» **Task description**
Filter out every line below that lacks "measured", and copy the rest.
[Supplied entries Boundary: Start]
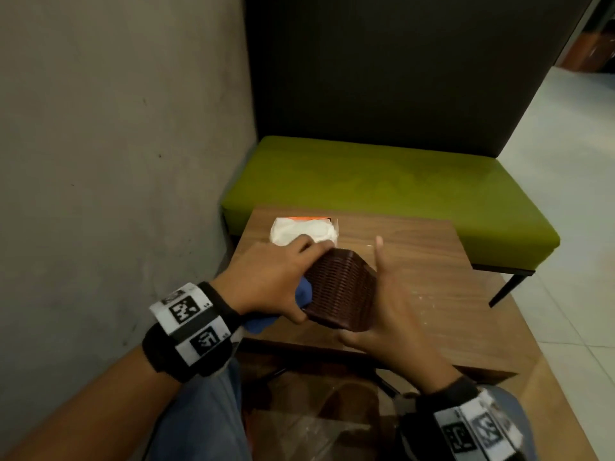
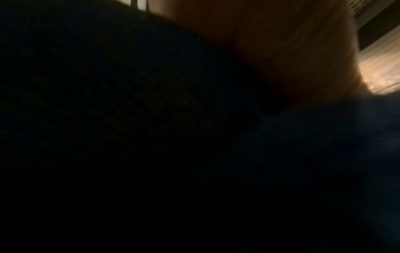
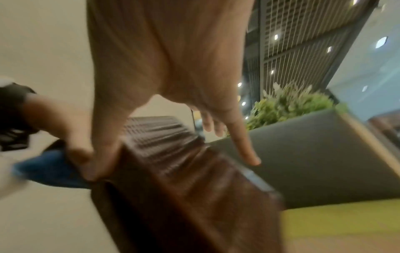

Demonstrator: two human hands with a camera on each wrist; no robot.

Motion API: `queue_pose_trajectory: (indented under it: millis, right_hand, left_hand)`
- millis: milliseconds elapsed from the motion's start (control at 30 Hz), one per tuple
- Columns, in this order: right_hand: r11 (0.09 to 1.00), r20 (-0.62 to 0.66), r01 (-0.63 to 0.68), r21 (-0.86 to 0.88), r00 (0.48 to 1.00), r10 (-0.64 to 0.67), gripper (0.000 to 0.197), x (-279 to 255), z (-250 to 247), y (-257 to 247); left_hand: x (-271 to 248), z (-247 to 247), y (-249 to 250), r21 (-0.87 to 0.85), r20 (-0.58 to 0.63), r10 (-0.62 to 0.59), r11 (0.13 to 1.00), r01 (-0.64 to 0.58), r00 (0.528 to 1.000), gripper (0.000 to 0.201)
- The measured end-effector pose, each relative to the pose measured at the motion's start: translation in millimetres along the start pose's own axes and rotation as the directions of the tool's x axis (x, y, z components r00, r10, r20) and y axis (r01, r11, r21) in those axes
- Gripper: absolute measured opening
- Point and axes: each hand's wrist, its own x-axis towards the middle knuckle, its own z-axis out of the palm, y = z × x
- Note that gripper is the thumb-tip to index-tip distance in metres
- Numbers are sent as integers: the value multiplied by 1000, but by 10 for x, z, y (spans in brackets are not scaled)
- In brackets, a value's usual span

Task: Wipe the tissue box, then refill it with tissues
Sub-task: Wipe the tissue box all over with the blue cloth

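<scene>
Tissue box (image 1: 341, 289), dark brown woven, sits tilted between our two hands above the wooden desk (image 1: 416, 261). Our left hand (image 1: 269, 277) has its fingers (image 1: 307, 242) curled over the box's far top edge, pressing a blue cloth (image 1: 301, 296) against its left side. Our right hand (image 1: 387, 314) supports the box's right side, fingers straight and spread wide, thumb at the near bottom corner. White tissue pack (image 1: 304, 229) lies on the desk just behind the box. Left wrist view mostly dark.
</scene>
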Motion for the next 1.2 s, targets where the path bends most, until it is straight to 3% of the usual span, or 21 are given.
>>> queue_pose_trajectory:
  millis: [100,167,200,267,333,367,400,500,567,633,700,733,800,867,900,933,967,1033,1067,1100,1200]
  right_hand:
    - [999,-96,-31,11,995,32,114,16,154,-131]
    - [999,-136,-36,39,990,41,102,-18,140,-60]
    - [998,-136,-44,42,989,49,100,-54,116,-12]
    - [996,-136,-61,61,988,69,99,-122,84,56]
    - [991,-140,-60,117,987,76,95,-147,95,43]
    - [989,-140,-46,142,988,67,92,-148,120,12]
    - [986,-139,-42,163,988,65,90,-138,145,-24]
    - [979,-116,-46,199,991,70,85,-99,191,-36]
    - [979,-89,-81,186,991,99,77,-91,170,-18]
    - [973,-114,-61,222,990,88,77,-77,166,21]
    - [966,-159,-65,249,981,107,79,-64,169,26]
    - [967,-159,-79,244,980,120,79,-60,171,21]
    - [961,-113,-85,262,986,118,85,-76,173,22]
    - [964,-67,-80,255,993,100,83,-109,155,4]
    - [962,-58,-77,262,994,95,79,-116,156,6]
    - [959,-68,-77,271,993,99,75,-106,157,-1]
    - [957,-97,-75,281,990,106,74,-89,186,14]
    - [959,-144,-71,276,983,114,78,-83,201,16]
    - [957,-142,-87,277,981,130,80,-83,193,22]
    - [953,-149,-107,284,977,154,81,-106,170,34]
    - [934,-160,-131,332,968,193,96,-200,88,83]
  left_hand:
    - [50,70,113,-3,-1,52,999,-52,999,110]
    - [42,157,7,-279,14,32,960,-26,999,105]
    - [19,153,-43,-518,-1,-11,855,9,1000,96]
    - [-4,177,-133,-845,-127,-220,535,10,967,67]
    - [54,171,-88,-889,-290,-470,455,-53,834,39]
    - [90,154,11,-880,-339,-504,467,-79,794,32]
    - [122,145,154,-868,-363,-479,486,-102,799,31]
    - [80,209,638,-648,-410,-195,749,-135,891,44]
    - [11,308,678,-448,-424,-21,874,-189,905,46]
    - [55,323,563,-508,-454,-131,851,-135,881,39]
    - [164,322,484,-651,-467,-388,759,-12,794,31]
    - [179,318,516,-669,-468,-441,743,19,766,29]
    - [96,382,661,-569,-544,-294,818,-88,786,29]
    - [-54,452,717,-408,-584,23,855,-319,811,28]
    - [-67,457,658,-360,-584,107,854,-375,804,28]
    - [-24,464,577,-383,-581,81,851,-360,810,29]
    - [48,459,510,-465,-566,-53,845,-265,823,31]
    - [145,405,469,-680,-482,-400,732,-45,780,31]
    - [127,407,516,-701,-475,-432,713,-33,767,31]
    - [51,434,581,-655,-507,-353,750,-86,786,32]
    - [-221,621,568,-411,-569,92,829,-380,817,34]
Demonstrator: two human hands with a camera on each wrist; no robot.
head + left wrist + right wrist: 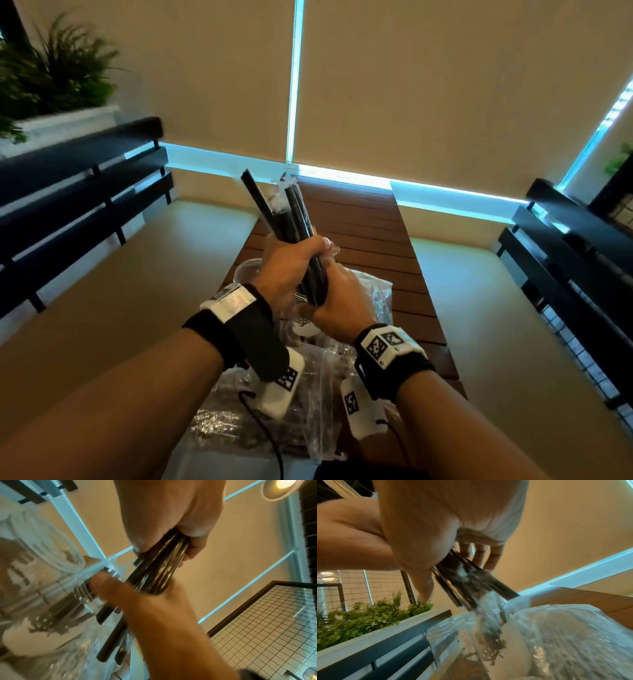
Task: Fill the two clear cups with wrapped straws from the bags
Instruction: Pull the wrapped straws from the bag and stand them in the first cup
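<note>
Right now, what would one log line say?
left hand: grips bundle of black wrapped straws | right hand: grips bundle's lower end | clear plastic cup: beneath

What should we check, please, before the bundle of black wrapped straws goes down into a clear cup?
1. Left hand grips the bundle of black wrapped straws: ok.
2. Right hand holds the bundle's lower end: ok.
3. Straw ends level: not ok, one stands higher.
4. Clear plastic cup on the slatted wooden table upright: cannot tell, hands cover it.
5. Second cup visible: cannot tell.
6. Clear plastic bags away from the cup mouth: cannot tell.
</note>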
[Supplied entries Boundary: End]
» **Worked solution**
- The measured end-effector pose, each relative to the pose measured at the motion's start: translation in millimetres along the start pose's own axes and rotation as the directions of the tool's x axis (x, y, z components r00, r10, r20) and y axis (r01, r11, r21) in those axes
- Gripper: absolute measured opening

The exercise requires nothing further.